* **WORK TO COMPLETE**:
After reading each line of the entries, give the number of lines that contain "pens" and nothing else.

* * * * * * *

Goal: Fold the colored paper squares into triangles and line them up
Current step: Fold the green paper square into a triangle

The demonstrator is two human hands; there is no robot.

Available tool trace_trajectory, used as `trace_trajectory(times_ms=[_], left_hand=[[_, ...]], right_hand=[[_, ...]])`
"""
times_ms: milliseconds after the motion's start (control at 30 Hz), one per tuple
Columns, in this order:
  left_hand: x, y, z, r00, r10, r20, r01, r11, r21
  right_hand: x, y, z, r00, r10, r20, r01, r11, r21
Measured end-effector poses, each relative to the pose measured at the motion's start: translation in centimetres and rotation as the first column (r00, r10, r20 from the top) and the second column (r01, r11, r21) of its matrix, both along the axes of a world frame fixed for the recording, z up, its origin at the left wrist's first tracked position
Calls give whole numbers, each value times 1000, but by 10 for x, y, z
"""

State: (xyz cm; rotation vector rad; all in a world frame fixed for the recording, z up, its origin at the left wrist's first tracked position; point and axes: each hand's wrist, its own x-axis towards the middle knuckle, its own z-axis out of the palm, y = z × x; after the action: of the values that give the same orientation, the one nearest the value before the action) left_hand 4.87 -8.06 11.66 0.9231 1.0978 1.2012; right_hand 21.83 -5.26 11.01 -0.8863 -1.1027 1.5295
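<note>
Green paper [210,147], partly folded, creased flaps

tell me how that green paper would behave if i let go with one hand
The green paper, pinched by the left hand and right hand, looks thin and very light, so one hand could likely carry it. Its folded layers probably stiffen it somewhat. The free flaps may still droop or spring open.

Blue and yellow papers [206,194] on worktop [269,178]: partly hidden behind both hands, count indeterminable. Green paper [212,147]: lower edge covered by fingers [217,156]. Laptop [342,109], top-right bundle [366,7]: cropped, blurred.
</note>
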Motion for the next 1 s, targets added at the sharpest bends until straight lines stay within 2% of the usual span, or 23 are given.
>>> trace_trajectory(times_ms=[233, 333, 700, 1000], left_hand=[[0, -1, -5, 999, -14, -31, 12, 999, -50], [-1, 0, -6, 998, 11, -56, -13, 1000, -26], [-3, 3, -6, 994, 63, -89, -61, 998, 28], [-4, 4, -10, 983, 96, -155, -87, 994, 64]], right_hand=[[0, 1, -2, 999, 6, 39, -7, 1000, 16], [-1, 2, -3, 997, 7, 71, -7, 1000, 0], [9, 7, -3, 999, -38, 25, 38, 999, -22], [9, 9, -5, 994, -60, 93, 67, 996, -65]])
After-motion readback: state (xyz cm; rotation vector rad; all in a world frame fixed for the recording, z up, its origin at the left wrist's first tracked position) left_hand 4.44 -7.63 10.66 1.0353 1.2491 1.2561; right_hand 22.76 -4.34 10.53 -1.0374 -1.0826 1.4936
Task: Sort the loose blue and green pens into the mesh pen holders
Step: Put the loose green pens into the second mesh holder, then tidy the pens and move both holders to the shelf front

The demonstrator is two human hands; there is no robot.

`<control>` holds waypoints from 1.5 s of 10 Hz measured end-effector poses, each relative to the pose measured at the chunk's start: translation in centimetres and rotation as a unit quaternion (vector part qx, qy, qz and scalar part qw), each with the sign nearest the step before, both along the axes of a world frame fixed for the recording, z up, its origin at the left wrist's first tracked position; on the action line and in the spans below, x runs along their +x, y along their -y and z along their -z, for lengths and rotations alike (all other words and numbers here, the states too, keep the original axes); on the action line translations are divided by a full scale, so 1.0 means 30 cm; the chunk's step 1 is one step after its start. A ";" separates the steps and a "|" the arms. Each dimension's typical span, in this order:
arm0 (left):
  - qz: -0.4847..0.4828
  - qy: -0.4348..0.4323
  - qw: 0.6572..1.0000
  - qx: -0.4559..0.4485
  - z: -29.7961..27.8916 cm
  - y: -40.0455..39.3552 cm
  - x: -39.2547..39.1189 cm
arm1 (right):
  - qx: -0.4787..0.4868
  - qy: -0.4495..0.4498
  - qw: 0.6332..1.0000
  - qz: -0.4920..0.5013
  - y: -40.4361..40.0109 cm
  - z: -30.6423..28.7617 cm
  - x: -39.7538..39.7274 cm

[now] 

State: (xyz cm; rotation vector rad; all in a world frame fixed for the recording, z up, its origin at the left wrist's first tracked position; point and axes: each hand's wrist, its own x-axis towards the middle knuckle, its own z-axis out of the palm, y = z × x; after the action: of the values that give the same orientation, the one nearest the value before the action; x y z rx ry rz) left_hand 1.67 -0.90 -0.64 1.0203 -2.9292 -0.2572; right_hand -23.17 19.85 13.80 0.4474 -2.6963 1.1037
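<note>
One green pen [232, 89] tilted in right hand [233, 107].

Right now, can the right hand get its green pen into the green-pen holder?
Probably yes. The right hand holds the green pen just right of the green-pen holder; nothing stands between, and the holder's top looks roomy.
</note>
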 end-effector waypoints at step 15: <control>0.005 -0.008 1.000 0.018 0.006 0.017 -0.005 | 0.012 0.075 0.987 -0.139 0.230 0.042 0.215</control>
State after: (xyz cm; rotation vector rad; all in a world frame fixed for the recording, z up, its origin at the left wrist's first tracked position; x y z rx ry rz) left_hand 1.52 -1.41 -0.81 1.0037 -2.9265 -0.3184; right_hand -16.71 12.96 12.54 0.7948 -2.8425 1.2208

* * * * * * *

* **RESULT OF THIS EXERCISE**:
2